- Based on: story by Levitt, Bob Mitchell, Harold Jack Bloom
- Screenplay by: Gene Levitt
- Directed by: Gene Levitt
- Starring: Stewart Granger
- Country of origin: United States
- Original language: English

Production
- Executive producer: Roy Huggins
- Producer: Gene Levitt
- Production company: Universal

Original release
- Release: 1969

= Any Second Now =

Any Second Now is a 1969 TV film directed by Gene Levitt and starring Stewart Granger and Lois Nettleton. The film score was composed by Leonard Rosenman.

==Plot==

A philandering photographer plans to kill his wife. He fails and the wife gets amnesia.

==Cast==
- Stewart Granger as Paul Dennison
- Lois Nettleton as Nancy Dennison
- Joseph Campanella as Dr. Raul Valdez
- Dana Wynter as Jane Peterson
- Katy Jurado as Senora Vorhis
- Tom Tully as Howard Lenihan
- Marion Ross as Mrs.
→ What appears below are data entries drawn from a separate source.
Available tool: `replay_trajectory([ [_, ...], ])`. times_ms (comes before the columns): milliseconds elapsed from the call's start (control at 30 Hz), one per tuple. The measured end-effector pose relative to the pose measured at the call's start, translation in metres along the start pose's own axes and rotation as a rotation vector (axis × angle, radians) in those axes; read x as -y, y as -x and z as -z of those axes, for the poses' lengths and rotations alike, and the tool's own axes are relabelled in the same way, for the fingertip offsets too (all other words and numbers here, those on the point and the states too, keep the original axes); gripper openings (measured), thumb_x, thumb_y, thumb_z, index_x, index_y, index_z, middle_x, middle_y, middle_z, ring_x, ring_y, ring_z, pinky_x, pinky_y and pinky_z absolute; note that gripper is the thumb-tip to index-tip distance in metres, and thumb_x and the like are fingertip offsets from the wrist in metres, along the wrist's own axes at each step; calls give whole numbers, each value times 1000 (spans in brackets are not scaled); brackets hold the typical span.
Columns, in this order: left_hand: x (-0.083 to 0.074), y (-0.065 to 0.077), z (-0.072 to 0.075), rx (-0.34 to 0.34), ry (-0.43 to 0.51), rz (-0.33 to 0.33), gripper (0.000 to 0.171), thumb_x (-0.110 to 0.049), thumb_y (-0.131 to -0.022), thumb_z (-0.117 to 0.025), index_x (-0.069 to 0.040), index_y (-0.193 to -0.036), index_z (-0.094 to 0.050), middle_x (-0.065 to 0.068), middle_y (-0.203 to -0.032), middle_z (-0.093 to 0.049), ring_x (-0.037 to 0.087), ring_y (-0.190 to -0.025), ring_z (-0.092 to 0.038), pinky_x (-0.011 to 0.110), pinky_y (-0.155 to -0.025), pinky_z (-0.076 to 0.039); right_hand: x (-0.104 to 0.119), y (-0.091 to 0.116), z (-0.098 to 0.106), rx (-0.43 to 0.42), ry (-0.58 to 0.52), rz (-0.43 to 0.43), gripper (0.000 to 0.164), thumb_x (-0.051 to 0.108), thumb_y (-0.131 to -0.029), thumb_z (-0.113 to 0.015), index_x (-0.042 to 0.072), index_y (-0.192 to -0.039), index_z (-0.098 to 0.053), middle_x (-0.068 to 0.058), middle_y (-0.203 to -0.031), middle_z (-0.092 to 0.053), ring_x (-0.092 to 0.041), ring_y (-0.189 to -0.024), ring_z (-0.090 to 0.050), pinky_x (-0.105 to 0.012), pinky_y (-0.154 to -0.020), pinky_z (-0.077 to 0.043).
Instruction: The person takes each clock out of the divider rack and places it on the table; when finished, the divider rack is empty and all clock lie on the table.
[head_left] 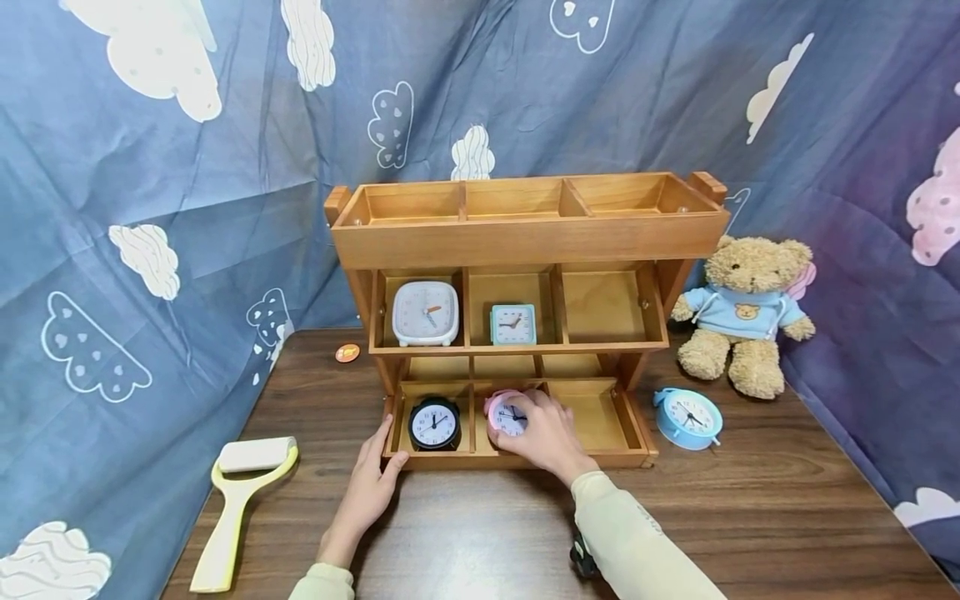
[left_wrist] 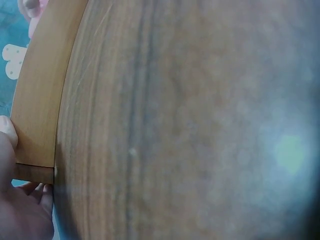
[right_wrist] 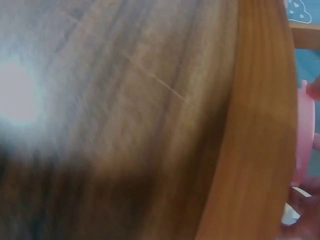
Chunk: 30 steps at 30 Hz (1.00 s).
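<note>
My right hand (head_left: pixel 551 433) grips a pink alarm clock (head_left: pixel 507 414) in the middle compartment of the wooden shelf's bottom tray (head_left: pixel 517 460). Its pink rim (right_wrist: pixel 305 132) shows between the fingers in the right wrist view, and the hand covers its right side in the head view. With my left hand (head_left: pixel 371 479) I hold the front left corner of that tray, thumb over the front board (left_wrist: pixel 42 100) and fingers along the side. A black alarm clock (head_left: pixel 434 423) stands in the left compartment, just beside the left thumb.
A white clock (head_left: pixel 425 312) and a small teal clock (head_left: pixel 513 323) sit in the middle tier. To the right are a blue alarm clock (head_left: pixel 688 418) and a teddy bear (head_left: pixel 750 312). A yellow-handled lint roller (head_left: pixel 236 500) lies left, and an orange disc (head_left: pixel 347 353) behind.
</note>
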<state>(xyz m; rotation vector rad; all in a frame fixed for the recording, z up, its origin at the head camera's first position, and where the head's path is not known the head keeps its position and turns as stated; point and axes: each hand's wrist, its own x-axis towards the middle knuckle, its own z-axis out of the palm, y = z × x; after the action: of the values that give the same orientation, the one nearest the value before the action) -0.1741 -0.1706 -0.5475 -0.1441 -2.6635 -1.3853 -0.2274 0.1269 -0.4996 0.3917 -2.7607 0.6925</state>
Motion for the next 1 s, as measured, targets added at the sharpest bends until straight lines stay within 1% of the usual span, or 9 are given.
replay_trajectory([
  [100,-1,1,-1,-6,-5,-12,64,-24,-101,-59,-16,-157,-30,25,-152,-36,44,-139,-36,64,-108,-32,-1,0,11,-22,-22,38,51,49,-70,-81,25,-113,-71,-5,-111,-66,-29,-102,-61,-51,-83,-46],
  [267,-1,0,-1,-4,-9,-15,63,-24,-101,-58,-16,-157,-30,24,-153,-36,44,-139,-35,63,-109,-32,-3,6,38,-53,-47,73,55,47,-70,-82,22,-118,-70,-9,-117,-65,-32,-104,-60,-51,-81,-52],
  [433,-1,-1,-1,-3,3,7,64,-22,-101,-59,-17,-157,-30,24,-153,-35,43,-140,-35,63,-110,-31,-11,16,69,-108,-31,100,56,44,-71,-82,21,-121,-69,-13,-121,-63,-33,-108,-58,-56,-81,-53],
  [533,-1,-1,-1,3,7,13,64,-23,-101,-59,-18,-158,-28,23,-154,-34,42,-141,-34,62,-111,-30,-21,26,87,-136,-16,88,56,40,-70,-83,19,-120,-70,-14,-124,-61,-33,-111,-56,-57,-83,-52],
  [633,-1,-1,-1,4,4,13,64,-24,-101,-58,-19,-158,-28,23,-154,-34,42,-141,-34,62,-110,-30,-35,38,104,-142,-7,53,57,38,-69,-84,16,-120,-70,-16,-127,-60,-36,-113,-54,-59,-85,-49],
  [733,-1,-1,-1,7,1,12,64,-24,-101,-58,-18,-158,-28,23,-154,-34,43,-140,-34,63,-110,-30,-54,52,118,-133,11,5,59,36,-70,-84,14,-122,-68,-22,-130,-57,-42,-115,-53,-64,-86,-47],
  [800,-1,0,-1,8,1,12,64,-24,-102,-58,-18,-158,-28,23,-154,-34,43,-140,-34,63,-110,-30,-69,60,127,-141,25,-20,58,35,-70,-84,12,-121,-68,-25,-129,-57,-46,-115,-51,-67,-86,-45],
  [900,0,0,0,9,5,8,64,-25,-102,-58,-18,-158,-28,23,-154,-34,43,-141,-34,63,-110,-30,-94,70,141,-151,56,-71,60,37,-73,-83,9,-122,-66,-28,-131,-55,-49,-115,-49,-69,-85,-43],
  [1000,0,0,0,7,5,9,64,-28,-102,-57,-18,-158,-28,23,-154,-34,43,-140,-35,62,-110,-30,-124,77,155,-166,66,-118,59,36,-76,-82,4,-122,-64,-29,-131,-54,-50,-113,-48,-67,-85,-40],
])
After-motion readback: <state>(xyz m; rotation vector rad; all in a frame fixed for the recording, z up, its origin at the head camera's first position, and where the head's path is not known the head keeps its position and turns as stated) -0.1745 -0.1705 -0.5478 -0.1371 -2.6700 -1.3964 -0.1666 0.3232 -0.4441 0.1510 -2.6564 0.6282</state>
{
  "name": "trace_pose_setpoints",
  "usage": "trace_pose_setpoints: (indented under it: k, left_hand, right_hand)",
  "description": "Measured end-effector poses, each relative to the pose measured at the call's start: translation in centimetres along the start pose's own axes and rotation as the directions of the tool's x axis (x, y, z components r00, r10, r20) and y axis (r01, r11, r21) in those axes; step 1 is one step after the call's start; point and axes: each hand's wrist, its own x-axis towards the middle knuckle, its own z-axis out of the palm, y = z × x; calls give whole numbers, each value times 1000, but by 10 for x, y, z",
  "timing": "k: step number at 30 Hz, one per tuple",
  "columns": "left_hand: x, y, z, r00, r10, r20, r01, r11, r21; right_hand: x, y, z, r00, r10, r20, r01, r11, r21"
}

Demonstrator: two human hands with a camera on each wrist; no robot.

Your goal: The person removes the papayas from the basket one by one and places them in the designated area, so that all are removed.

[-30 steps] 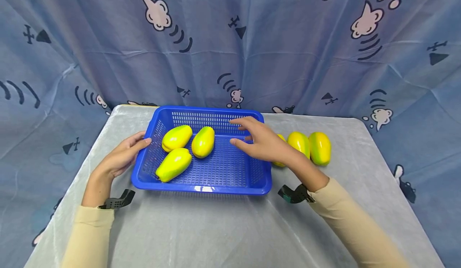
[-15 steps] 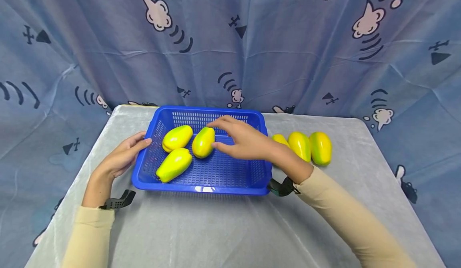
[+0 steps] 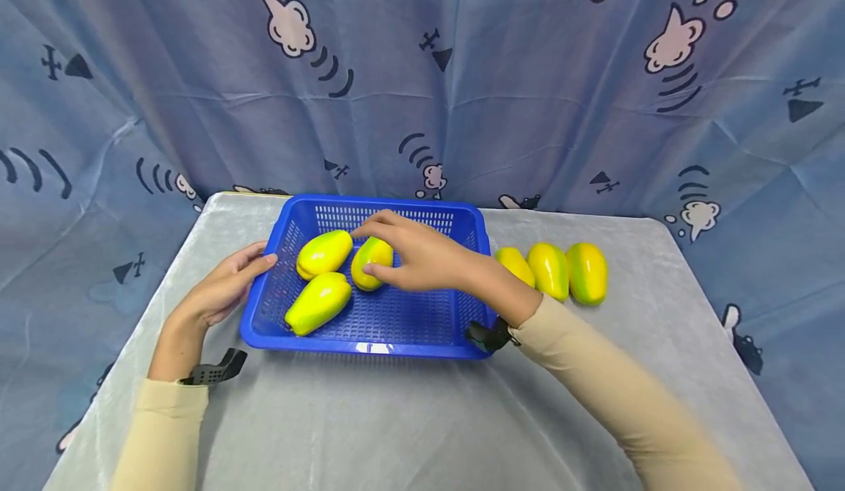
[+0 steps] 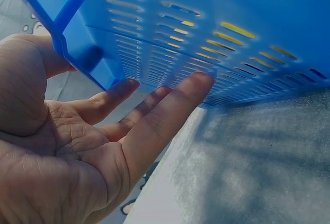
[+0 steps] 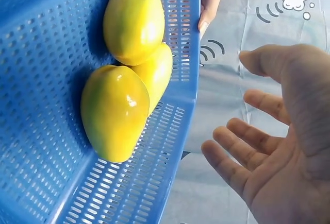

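The likeliest trouble, as I judge it, lies in the grasp: the right hand (image 3: 422,256) is over the blue plastic basket (image 3: 422,349) with thumb and fingers spread apart, holding nothing, about the nearest papaya (image 3: 376,252), which lies on the basket floor a little left of centre; its slick, rounded skin could skid out of a pinch taken too near the tapered end, or roll into the back-left papaya (image 3: 323,254) and the front-left papaya (image 3: 318,304) close beside it; a low sweep of the wrist might also catch the near rim; the left hand (image 3: 221,285) clasps the basket's left end, thumb over the rim and fingers against the outside, and should that light hold slip, a knock could slide the basket across the cloth into the three loose papayas (image 3: 549,271) lying near its right end, which might then roll. All six fruits look hard and glossy, perhaps artificial, plump ovals narrowing at one end, yellow streaked with green and catching bright highlights; the basket is smooth moulded plastic, a shallow rectangle with rounded corners, slotted walls and a perforated floor; beneath it the pale grey tablecloth (image 3: 330,417) has a soft, faintly creased nap, and behind hangs a wrinkled blue printed curtain (image 3: 422,109).
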Motion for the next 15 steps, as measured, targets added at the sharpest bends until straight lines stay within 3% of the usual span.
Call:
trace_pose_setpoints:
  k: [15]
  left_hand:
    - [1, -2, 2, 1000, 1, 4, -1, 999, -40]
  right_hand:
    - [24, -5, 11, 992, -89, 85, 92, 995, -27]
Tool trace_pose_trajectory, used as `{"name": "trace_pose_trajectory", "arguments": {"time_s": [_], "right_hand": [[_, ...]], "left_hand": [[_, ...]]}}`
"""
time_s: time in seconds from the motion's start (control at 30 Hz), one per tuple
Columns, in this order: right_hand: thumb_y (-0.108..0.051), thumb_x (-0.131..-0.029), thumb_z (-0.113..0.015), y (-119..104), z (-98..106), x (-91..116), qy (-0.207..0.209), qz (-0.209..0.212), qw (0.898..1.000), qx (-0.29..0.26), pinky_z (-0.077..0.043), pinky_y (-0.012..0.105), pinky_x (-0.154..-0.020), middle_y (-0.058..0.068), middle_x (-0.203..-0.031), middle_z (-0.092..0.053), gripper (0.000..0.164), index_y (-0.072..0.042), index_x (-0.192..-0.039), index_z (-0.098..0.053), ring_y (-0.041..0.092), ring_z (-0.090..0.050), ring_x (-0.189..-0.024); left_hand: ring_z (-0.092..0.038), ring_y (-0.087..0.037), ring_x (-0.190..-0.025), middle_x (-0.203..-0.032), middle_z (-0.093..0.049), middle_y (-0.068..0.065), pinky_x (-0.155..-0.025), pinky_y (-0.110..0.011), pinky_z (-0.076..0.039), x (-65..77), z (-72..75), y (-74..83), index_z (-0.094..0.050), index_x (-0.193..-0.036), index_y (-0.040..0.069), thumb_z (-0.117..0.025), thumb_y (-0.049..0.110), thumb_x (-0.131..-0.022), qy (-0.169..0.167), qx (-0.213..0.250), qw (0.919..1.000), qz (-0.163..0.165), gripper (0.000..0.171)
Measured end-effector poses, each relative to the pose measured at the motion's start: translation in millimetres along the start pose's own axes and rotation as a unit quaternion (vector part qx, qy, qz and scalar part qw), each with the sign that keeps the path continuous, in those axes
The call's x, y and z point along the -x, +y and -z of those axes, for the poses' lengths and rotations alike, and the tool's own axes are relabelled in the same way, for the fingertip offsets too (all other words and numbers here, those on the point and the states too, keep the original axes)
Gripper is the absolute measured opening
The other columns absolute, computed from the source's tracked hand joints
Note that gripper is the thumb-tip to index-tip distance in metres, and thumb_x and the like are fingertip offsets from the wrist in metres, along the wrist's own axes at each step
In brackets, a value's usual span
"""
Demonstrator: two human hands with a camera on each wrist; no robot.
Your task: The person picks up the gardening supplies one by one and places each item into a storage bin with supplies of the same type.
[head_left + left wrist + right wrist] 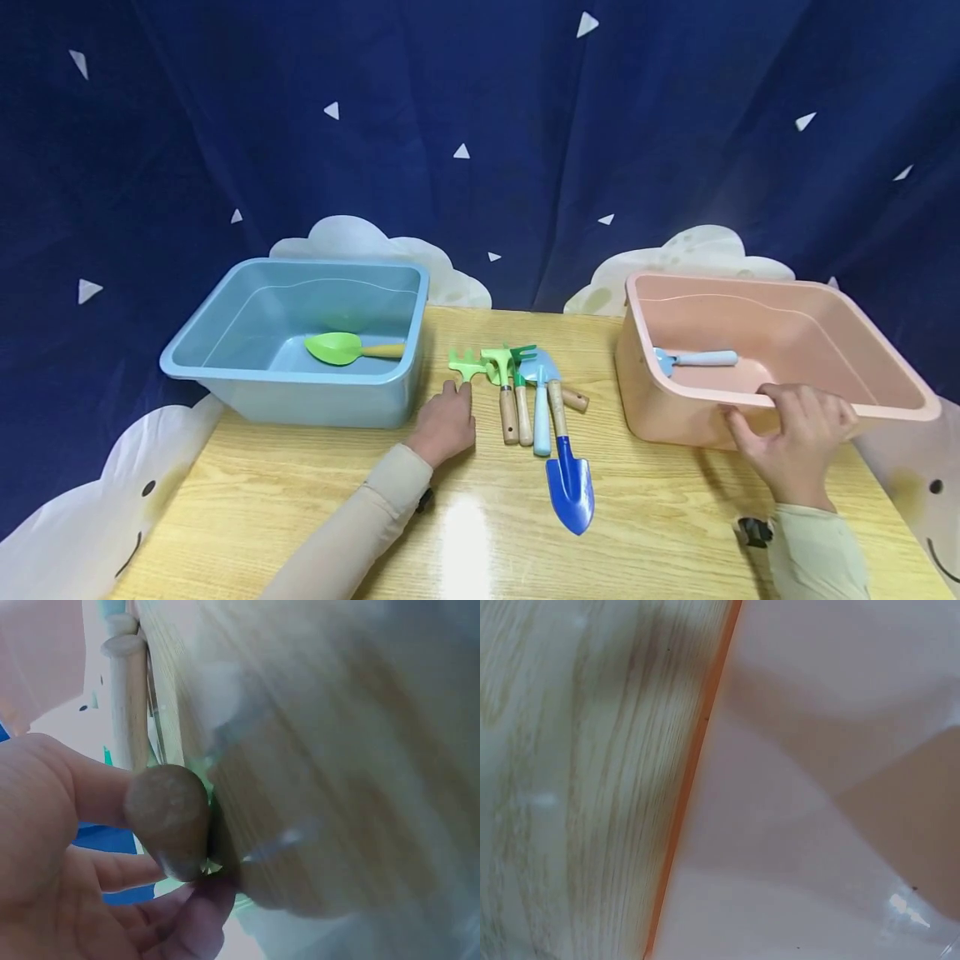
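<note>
My left hand (444, 425) grips a small light-green hand rake (467, 365), whose prongs point away from me on the table. In the left wrist view its wooden handle (166, 817) sits between thumb and curled fingers, end toward the camera. My right hand (806, 425) holds the front rim of the pink tub (660, 408), fingers over the edge and thumb outside. Beside the left hand lie a second light-green rake (501, 360), a dark-green fork (521, 358), a light-blue trowel (542, 417) and a blue shovel (572, 492). The right hand is out of sight in the right wrist view.
At the left stands a blue tub (300, 400) with a green trowel (337, 348) inside. The pink tub contains a light-blue tool (705, 358). Another wooden handle (575, 399) pokes out under the pile. A dark blue curtain (480, 75) hangs behind the wooden table (300, 475).
</note>
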State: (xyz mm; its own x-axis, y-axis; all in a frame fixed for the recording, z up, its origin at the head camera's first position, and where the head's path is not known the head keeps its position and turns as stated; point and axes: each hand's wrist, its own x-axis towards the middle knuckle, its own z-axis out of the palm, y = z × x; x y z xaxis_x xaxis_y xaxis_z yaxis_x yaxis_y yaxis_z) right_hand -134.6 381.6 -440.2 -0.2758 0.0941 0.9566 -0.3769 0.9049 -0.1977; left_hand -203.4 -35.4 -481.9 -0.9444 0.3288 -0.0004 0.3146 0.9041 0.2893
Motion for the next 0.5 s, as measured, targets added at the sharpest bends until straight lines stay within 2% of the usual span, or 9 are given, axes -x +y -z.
{"name": "trace_pose_trajectory", "arguments": {"time_s": [0.1,0.27,0.5], "right_hand": [[-0.062,-0.079,-0.064,-1,0,-1,-0.002,-0.002,1.0,-0.001,-0.021,0.037,-0.108,0.029,-0.072,-0.058,0.071,0.009,-0.079,-0.063,0.05,-0.047,-0.078],[-0.062,-0.079,-0.064,-2,1,-3,-0.003,-0.004,1.0,-0.003,-0.021,0.035,-0.107,0.028,-0.071,-0.057,0.071,0.01,-0.079,-0.063,0.05,-0.046,-0.078],[-0.061,-0.076,-0.065,10,0,6,0.002,-0.005,1.0,0.002,-0.025,0.041,-0.107,0.026,-0.072,-0.058,0.068,0.007,-0.079,-0.065,0.049,-0.047,-0.079]], "left_hand": [[-0.057,-0.025,-0.062,-0.099,-0.058,-0.019,-0.052,-0.036,-0.049,8.1,2.7,-3.3,-0.057,-0.117,-0.004,-0.062,0.01,-0.088,0.012,0.006,0.9997,-0.019,0.032],[-0.053,-0.022,-0.055,-0.097,-0.058,-0.019,-0.047,-0.033,-0.046,20.0,3.5,-9.8,-0.057,-0.112,-0.003,-0.064,0.009,-0.088,0.031,-0.004,0.9982,-0.051,0.029],[-0.054,-0.024,-0.054,-0.09,-0.055,-0.018,-0.044,-0.031,-0.044,29.1,1.8,-13.0,-0.057,-0.103,-0.002,-0.062,0.003,-0.086,0.039,0.025,0.9983,-0.035,0.019]]}}
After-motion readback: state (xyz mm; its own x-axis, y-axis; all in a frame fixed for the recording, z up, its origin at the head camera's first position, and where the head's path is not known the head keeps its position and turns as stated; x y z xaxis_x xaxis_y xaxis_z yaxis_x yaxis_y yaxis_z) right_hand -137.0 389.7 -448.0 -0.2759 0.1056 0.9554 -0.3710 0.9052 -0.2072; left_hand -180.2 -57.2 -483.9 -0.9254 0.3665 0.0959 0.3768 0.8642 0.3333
Hoyt
- Eileen Wesson as American Girl
- Bob Hastings as Gary
- Francine York as Samantha
- Bill McCright as American Tourist
- Victor Millan as Luis de Cordova
- John Alladin as Dallas Mitchell

==Production==
Any Second Now was Granger's first Hollywood film in six years. Filming began 11 February 1969.

==Reception==
The Los Angeles Times called Any Second Now "suspenseful and sudsy enough to hold the viewer's attention."